* _Assignment_:
Return every line of the records that includes the string "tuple".

* _Entries shown_:

:::::

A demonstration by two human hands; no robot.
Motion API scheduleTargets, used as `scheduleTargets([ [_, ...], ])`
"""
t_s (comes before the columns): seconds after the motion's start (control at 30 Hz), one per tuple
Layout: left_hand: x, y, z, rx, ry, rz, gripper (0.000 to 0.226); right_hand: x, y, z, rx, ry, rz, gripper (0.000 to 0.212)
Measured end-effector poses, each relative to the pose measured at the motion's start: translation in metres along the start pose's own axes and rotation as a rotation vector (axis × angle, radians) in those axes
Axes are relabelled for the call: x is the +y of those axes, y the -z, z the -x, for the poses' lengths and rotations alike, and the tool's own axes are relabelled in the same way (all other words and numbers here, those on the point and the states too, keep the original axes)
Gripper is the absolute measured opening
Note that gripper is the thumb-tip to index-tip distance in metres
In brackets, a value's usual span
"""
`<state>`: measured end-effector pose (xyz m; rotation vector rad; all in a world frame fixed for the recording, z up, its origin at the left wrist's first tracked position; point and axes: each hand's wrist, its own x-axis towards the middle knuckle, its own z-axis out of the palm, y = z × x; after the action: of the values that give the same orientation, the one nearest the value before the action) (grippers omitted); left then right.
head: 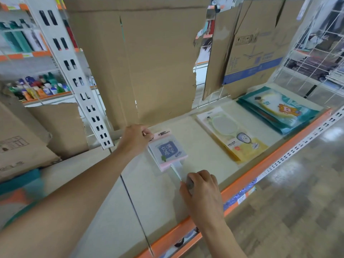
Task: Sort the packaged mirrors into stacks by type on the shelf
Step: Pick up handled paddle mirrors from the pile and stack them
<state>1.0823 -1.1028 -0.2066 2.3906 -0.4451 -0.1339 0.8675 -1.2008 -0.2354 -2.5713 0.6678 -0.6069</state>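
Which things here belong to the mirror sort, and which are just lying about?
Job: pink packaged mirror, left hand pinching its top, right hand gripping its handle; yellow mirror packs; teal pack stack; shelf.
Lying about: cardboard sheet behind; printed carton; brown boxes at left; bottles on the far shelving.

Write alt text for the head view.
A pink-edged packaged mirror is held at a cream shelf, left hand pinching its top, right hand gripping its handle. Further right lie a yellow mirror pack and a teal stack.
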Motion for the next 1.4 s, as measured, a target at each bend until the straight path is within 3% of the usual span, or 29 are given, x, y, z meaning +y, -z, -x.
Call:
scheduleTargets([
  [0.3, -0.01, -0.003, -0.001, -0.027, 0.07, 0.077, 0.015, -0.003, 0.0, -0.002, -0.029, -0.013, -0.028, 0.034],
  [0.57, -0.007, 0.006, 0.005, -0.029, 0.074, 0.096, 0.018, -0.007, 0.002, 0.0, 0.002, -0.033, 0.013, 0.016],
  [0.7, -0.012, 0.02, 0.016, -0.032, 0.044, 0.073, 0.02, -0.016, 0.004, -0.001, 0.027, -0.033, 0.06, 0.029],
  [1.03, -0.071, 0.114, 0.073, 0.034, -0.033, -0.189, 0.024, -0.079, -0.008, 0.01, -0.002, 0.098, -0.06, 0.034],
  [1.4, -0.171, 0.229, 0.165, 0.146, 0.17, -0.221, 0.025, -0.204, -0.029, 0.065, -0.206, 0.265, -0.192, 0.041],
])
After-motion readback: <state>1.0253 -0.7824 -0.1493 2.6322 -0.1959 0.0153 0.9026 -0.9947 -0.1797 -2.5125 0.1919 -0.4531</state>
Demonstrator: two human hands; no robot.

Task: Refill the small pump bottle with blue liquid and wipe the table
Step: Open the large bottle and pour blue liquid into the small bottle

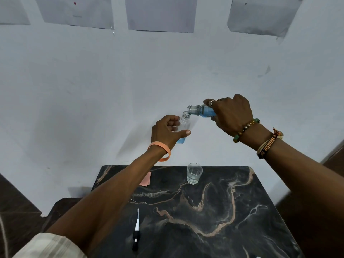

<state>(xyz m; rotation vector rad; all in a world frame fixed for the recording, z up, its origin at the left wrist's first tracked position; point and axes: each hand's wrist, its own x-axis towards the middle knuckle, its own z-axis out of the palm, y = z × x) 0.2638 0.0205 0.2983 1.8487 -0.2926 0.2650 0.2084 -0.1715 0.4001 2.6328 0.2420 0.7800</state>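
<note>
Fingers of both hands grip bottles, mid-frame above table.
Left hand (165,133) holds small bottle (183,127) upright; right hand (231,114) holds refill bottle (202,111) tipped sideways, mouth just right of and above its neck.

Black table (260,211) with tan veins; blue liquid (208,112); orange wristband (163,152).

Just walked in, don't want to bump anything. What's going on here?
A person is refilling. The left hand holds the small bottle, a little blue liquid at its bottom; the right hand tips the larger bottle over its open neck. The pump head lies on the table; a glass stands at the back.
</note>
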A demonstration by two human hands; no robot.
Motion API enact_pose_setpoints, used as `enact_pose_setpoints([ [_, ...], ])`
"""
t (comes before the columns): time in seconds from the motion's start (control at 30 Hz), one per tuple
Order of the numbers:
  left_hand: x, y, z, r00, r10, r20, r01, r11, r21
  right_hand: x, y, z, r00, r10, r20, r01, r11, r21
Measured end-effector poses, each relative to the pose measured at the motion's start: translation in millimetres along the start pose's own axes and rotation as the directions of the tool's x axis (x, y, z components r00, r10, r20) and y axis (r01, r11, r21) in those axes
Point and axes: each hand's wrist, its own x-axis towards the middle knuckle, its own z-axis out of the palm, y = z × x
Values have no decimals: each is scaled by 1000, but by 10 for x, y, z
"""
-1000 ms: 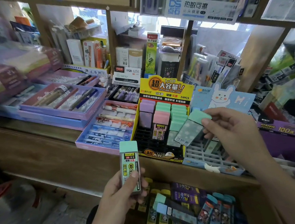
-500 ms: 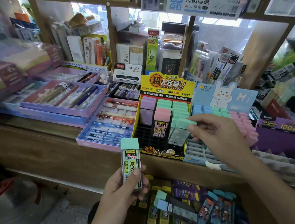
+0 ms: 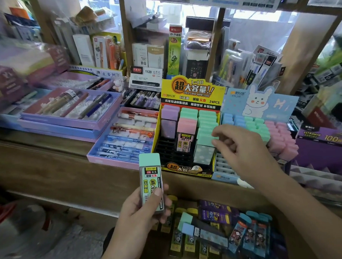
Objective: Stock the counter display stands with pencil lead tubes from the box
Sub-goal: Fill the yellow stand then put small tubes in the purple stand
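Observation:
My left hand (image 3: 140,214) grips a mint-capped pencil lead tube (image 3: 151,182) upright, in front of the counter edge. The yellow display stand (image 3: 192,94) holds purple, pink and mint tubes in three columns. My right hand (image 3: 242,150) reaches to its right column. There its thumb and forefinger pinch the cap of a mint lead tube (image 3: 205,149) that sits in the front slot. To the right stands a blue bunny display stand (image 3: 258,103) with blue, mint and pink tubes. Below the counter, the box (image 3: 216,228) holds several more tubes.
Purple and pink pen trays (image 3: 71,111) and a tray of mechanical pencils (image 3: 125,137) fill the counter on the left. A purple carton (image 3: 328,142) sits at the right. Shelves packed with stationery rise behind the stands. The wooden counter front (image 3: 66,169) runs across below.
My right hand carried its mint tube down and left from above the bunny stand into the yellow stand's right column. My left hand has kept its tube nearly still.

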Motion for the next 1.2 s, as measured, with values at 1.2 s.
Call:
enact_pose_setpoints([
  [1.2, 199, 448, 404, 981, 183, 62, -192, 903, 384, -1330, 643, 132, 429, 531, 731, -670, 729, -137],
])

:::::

* _Solution below_:
t_s (comes before the columns): seconds after the motion's start (control at 30 Hz), one per tuple
t (comes before the columns): time in seconds from the motion's start (control at 30 Hz), one per tuple

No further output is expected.